2. An investment allocation system as claimed in claim 1 , wherein said financial asset is one selected from funds, stocks and securities, futures, foreign exchanges, bonds, options, and subscription certificates.
3. An investment allocation system as claimed in claim 1 , wherein said historical data include traded prices of the financial asset at multiple points of time.
4. An investment allocation system as claimed in claim 1 , wherein said historical data of benchmark asset includes the weighted average of any group of global stock market index, world bonds index, world raw materials index, world real estate index, and world currencies.
5. An investment allocation system as claimed in claim 1 , wherein said ratio computation procedure is for normalizing said robustness of each of said financial assets to produce a normalized robustness as said allocation ratio for said financial asset.
6. An investment allocation system as claimed in claim 1 , further comprising a level of risk exposure sustainable by an investor.
7. An investment allocation system as claimed in claim 6 , wherein said ratio computation procedure performs a weighting operation to said robustness of each of said financial assets based on said level of risk exposure sustainable by said investor, and said weighted robustness is normalized to be said allocation ratio for said financial asset.
8. An investment allocation system as claimed in claim 1 , wherein said analysis module comprises a return rate computation unit, a standard deviation computation unit and a numeric value operation unit.
9. An investment allocation method to allocate a total investment, comprises:
inputting a plurality of financial assets and their historical data;
calculating a robustness of each of said financial assets based on a threshold, historical data of a benchmark asset and said financial assets;
calculating an allocation ratio of each of said financial assets based on said robustnesses and a ratio computation procedure, and said allocation ratio of each of said financial assets being multiplied by said total investment to produce the amount of allocation for each of said financial assets.
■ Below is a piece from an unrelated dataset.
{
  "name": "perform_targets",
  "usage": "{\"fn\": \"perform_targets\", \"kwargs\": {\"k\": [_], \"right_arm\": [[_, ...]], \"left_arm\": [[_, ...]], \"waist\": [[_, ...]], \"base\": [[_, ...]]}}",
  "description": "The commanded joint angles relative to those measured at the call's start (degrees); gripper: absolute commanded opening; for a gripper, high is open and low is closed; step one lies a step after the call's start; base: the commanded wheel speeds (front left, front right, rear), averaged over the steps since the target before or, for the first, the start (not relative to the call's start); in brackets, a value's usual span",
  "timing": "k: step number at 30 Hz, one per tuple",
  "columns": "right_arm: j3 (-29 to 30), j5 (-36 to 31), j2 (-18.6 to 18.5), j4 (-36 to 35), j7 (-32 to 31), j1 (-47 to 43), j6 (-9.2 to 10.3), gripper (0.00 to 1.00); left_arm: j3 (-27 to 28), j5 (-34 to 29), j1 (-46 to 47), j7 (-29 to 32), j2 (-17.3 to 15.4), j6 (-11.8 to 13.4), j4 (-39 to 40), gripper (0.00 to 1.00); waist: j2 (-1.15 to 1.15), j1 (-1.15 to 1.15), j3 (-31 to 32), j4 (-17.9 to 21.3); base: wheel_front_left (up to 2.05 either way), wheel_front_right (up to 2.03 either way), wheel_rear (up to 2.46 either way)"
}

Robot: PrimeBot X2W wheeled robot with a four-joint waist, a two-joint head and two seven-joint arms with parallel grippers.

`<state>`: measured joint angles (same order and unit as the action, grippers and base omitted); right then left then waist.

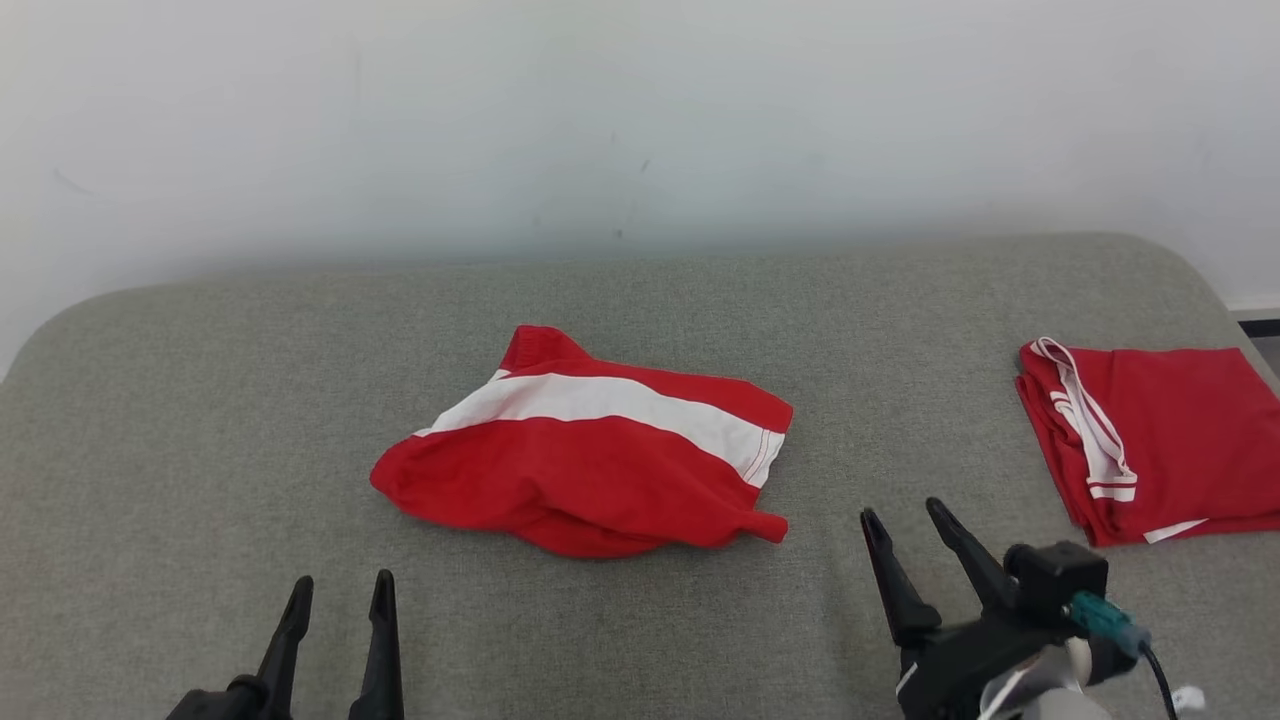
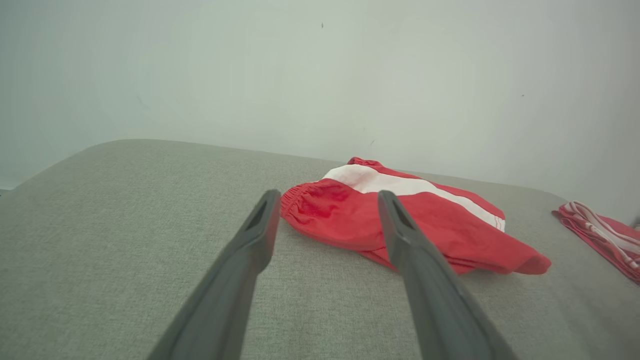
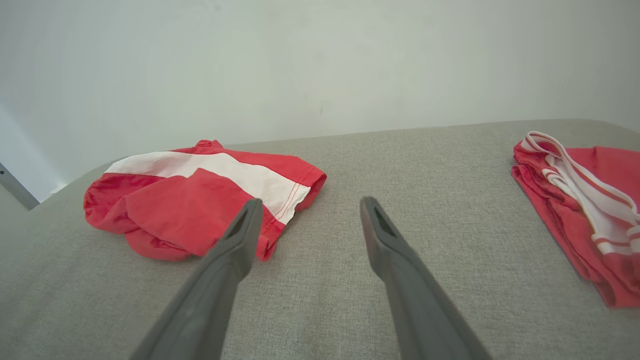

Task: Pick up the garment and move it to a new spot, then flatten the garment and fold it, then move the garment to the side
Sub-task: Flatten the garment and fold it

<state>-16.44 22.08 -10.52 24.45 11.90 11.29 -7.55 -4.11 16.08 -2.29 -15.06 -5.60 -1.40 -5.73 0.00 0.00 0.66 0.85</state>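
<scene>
A crumpled red garment with a broad white stripe lies in the middle of the grey padded surface; it also shows in the left wrist view and the right wrist view. My left gripper stands open at the lower left, short of the garment's near left edge, with nothing between its fingers. My right gripper is open too, just right of the garment's near right corner and apart from it. In the wrist views each pair of fingers is spread over bare fabric.
A second red garment with white trim lies folded at the right edge of the surface, also in the right wrist view. A pale wall rises behind. Bare grey surface stretches to the left and between the two garments.
</scene>
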Motion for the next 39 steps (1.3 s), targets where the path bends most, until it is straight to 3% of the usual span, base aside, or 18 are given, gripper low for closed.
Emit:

10. The investment allocation method as claimed in claim 9 , wherein said financial asset is one selected from funds, stocks and securities, futures, foreign exchanges, bonds, options, and subscription certificates.
11. The investment allocation method as claimed in claim 9 , wherein said historical data include traded prices of said financial asset at multiple points of time.
12. The investment allocation method as claimed in claim 9 , wherein said historical data of benchmark asset includes the weighted average of any group of global stock market index, world bonds index, world raw materials index, world real estate index, and world currencies.
13. The investment allocation method as claimed in claim 9 , wherein said ratio computation procedure performs a normalization operation for said robustness of each of said financial assets to produce a normalized robustness serving as said allocation ratio of said financial asset.
14. The investment allocation method as claimed in claim 13 , wherein the ratio computation procedure further performs a weighting operation for said robustness of each of said financial assets according to a level of risk exposure sustainable by an investor, and said weighted robustness is then normalized to be said allocation ratio of said financial asset.
15. An analysis module for calculating a robustness of a financial asset containing a first numeric sequence comprised of multiple numbers, comprising:
a receiving unit, for receiving the first numeric sequence;
a storage unit, for storing a benchmark asset containing a second numeric sequence comprised of multiple numbers and a threshold;
a return rate computation unit, for calculating a first return rate sequence corresponding to said first numeric sequence and a second return rate sequence corresponding to said second numeric sequence;
a standard deviation computation unit, for calculating a first standard deviation sequence corresponding to said first return rate sequence and a second standard deviation sequence corresponding to said second return rate sequence;
a numeric value operation unit, for operating said second standard deviation sequence and said first standard deviation sequence based on a mathematical operation procedure and a threshold to produce said robustness.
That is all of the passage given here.